Problem details –
In the listing below, locate the line that contains "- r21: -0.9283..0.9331" and the line that contains "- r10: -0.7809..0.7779". Restate word for word those two lines and every line between them, and nothing else.
-------- Provided material
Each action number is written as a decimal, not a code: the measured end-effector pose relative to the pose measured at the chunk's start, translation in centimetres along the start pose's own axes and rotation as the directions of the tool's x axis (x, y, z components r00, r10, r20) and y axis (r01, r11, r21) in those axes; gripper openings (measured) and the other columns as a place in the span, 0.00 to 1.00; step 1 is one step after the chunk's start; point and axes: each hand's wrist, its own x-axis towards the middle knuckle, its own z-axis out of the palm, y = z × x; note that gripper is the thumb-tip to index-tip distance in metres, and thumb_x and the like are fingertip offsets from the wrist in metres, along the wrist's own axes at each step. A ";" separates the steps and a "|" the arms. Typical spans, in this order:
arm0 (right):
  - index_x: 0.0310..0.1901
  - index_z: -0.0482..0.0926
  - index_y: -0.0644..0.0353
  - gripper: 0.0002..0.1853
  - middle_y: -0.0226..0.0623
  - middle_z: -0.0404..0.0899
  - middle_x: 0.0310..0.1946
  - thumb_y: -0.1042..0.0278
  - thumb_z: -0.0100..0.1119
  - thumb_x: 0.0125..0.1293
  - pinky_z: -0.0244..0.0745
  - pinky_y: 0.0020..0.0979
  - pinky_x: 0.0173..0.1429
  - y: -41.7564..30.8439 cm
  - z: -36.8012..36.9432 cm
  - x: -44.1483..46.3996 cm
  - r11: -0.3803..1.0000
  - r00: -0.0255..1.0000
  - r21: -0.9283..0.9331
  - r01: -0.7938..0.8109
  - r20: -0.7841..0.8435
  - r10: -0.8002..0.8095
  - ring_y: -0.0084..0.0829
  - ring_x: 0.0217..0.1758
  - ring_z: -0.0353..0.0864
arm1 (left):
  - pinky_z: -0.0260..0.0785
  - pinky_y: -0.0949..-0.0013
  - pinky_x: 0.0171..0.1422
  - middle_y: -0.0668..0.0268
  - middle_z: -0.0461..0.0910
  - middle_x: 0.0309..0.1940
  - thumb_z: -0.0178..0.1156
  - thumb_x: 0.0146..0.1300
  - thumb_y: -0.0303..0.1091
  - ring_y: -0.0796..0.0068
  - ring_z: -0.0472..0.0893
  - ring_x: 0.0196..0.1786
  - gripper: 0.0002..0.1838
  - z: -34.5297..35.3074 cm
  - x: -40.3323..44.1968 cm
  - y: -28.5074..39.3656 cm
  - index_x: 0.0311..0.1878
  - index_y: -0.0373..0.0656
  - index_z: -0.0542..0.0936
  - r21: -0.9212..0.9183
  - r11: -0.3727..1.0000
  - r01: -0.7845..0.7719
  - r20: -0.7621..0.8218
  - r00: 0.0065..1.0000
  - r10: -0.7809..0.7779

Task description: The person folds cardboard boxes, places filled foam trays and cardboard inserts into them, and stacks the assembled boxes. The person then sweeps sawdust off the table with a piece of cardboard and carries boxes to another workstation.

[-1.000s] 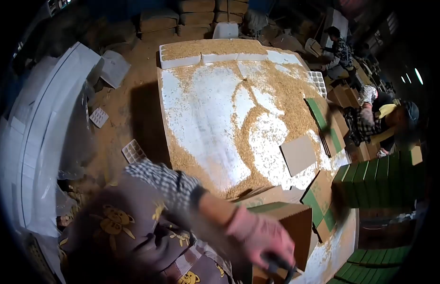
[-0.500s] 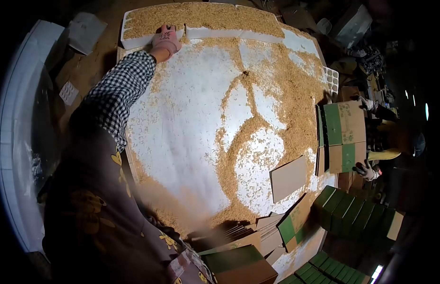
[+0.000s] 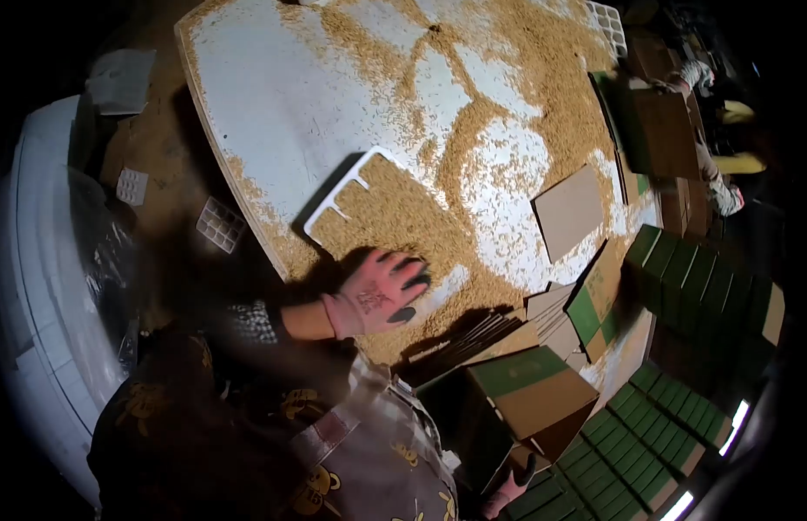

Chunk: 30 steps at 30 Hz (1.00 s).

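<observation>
My left hand (image 3: 382, 291), in a pink glove with dark fingertips, lies palm down with its fingers spread on the brown grainy material. Just beyond it, a white tray (image 3: 376, 151) is filled with and partly buried in the same material. At the bottom, my right hand (image 3: 507, 493), also pink-gloved, grips the lower edge of an open green and brown cardboard box (image 3: 533, 391); part of this hand is hidden.
Flattened cardboard (image 3: 568, 213) lies on the white table (image 3: 273, 104). Green boxes (image 3: 690, 278) stand in rows on the right. A co-worker's gloved hands (image 3: 726, 198) hold another box (image 3: 668, 135) at the upper right. Small trays (image 3: 219, 226) lie on the floor at left.
My left hand has come back from the table's far edge, and a filled tray now lies near it. My right hand has come into view at the box. The co-worker's box has turned.
</observation>
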 end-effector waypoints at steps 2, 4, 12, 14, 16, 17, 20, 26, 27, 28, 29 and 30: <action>0.61 0.73 0.58 0.32 0.39 0.75 0.59 0.87 0.55 0.50 0.68 0.32 0.64 -5.7 0.6 -1.3 0.945 0.983 0.273 -0.179 0.005 0.185 0.34 0.58 0.74 | 0.45 0.43 0.74 0.56 0.62 0.69 0.49 0.63 0.63 0.52 0.58 0.72 0.33 3.3 2.8 0.4 0.67 0.57 0.69 0.032 0.925 -0.379 0.109 0.921 0.373; 0.62 0.72 0.64 0.33 0.37 0.74 0.59 0.87 0.55 0.48 0.63 0.30 0.68 -4.3 0.8 -1.1 0.983 0.999 0.182 -0.019 -0.039 0.026 0.31 0.60 0.72 | 0.39 0.43 0.77 0.56 0.57 0.72 0.43 0.66 0.65 0.48 0.52 0.75 0.35 2.9 5.7 -1.7 0.71 0.60 0.63 0.177 0.922 -0.344 0.060 0.939 0.339; 0.63 0.71 0.64 0.34 0.38 0.74 0.61 0.85 0.55 0.47 0.61 0.30 0.69 -1.0 0.8 -0.8 0.967 1.000 0.254 0.014 -0.009 -0.013 0.32 0.64 0.71 | 0.54 0.56 0.74 0.51 0.58 0.71 0.62 0.61 0.55 0.54 0.60 0.72 0.45 7.3 6.5 -9.2 0.74 0.44 0.54 -0.533 0.790 0.302 0.150 0.953 -0.263; 0.64 0.68 0.66 0.35 0.42 0.72 0.62 0.87 0.55 0.50 0.58 0.30 0.71 -3.0 -0.2 -0.9 0.943 0.999 0.330 0.035 0.019 -0.044 0.33 0.68 0.68 | 0.59 0.68 0.71 0.57 0.63 0.69 0.69 0.58 0.43 0.65 0.65 0.68 0.45 4.4 5.7 -7.5 0.74 0.43 0.56 -0.892 0.327 0.313 0.256 0.945 -0.204; 0.66 0.67 0.65 0.36 0.43 0.72 0.63 0.86 0.54 0.50 0.61 0.30 0.70 -1.3 -2.5 -0.2 0.939 0.986 0.308 0.154 0.010 -0.165 0.35 0.67 0.69 | 0.63 0.71 0.66 0.60 0.66 0.66 0.72 0.56 0.37 0.73 0.67 0.64 0.45 3.0 4.9 -6.2 0.73 0.40 0.57 -0.921 0.319 0.224 0.165 0.966 -0.200; 0.66 0.67 0.63 0.36 0.43 0.73 0.62 0.86 0.54 0.50 0.63 0.31 0.69 -0.8 -4.0 0.0 0.953 0.984 0.257 0.159 0.032 -0.173 0.35 0.66 0.70 | 0.66 0.73 0.64 0.61 0.66 0.66 0.72 0.56 0.34 0.74 0.69 0.63 0.45 1.1 4.4 -5.0 0.73 0.38 0.57 -0.915 0.220 0.337 0.293 0.933 -0.210; 0.66 0.68 0.58 0.36 0.43 0.74 0.61 0.86 0.54 0.50 0.65 0.31 0.68 -0.2 -4.5 -0.1 0.963 0.990 0.235 0.131 0.028 -0.142 0.36 0.65 0.72 | 0.73 0.75 0.55 0.64 0.79 0.51 0.69 0.57 0.28 0.75 0.79 0.50 0.36 -0.4 2.5 -5.0 0.68 0.36 0.65 -0.967 -0.019 0.253 0.248 0.929 -0.274; 0.70 0.62 0.52 0.40 0.45 0.66 0.67 0.83 0.54 0.51 0.60 0.32 0.72 0.3 0.8 1.5 0.843 0.960 0.463 0.274 -0.083 -0.266 0.42 0.71 0.65 | 0.69 0.62 0.67 0.53 0.73 0.62 0.49 0.69 0.27 0.64 0.75 0.62 0.22 -9.3 -3.5 -6.5 0.65 0.35 0.67 -0.768 0.584 -0.262 -0.208 0.965 0.159; 0.70 0.62 0.52 0.40 0.45 0.66 0.67 0.83 0.54 0.51 0.60 0.32 0.72 0.1 1.0 1.5 0.836 0.962 0.478 0.269 -0.087 -0.260 0.42 0.71 0.65 | 0.70 0.61 0.67 0.54 0.72 0.62 0.49 0.70 0.28 0.64 0.75 0.62 0.22 -12.7 -3.3 -1.8 0.66 0.35 0.67 -0.991 0.132 -0.021 -0.006 0.993 0.115; 0.71 0.61 0.53 0.41 0.46 0.64 0.68 0.83 0.55 0.51 0.58 0.32 0.73 -0.5 0.9 1.7 0.839 0.978 0.511 0.190 -0.025 -0.206 0.42 0.72 0.63 | 0.70 0.61 0.67 0.54 0.72 0.63 0.50 0.70 0.30 0.64 0.75 0.62 0.22 -15.5 -2.5 4.0 0.66 0.35 0.67 -0.904 -0.355 0.239 0.191 0.968 0.164; 0.71 0.60 0.54 0.41 0.46 0.62 0.70 0.82 0.56 0.51 0.57 0.32 0.74 -1.1 0.8 2.0 0.836 0.986 0.536 0.116 0.036 -0.161 0.41 0.73 0.61 | 0.71 0.61 0.67 0.54 0.71 0.63 0.50 0.70 0.31 0.63 0.75 0.62 0.22 -16.5 -1.6 6.3 0.66 0.36 0.67 -0.897 -0.355 0.263 0.214 0.962 0.171; 0.71 0.60 0.54 0.41 0.46 0.62 0.70 0.82 0.56 0.51 0.57 0.32 0.74 -1.8 0.9 2.1 0.829 0.985 0.546 0.124 0.032 -0.168 0.41 0.73 0.61 | 0.71 0.61 0.66 0.53 0.70 0.64 0.51 0.70 0.31 0.63 0.75 0.62 0.23 -17.0 -1.0 8.3 0.66 0.37 0.67 -0.888 -0.357 0.289 0.239 0.955 0.178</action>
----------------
Task result –
  - r21: -0.9283..0.9331
  - r01: -0.7938..0.8109
  - r20: -0.7841..0.8435
  - r10: -0.8002..0.8095
  - ring_y: -0.0084..0.0829
  - ring_x: 0.0217..0.1758
  - ring_z: -0.0353..0.0864
arm1 (left):
  - pinky_z: -0.0260..0.0785
  - pinky_y: -0.0949..-0.0013
  - pinky_x: 0.0171..0.1422
  - middle_y: -0.0668..0.0268
  - middle_z: -0.0461..0.0910
  - middle_x: 0.0309..0.1940
  - thumb_z: -0.0178..0.1156
  - thumb_x: 0.0146..0.1300
  - thumb_y: -0.0303..0.1091
  - ring_y: -0.0796..0.0068
  - ring_z: -0.0472..0.0893
  - ring_x: 0.0196..0.1786
  - gripper: 0.0002..0.1838
  - z: -34.5297..35.3074 cm
  - x: -40.3323..44.1968 cm
  - y: -28.5074..39.3656 cm
  - index_x: 0.0311..0.1878
  - index_y: -0.0373..0.0656
  - index_z: -0.0542..0.0936
  - r21: -0.9212..0.9183
  - r11: -0.3727..1.0000
  - r01: -0.7845..0.7719
  - r20: -0.7621..0.8218
  - r00: 0.0065..1.0000
  - r10: -0.7809..0.7779

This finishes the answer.